:: RECORDED INFORMATION

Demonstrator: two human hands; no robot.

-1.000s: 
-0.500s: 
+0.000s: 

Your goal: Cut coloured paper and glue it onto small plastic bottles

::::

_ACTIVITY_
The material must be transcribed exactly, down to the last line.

_WRITTEN ANSWER_
Demonstrator: two human hands; no robot.

-1.000s: 
-0.500s: 
+0.000s: 

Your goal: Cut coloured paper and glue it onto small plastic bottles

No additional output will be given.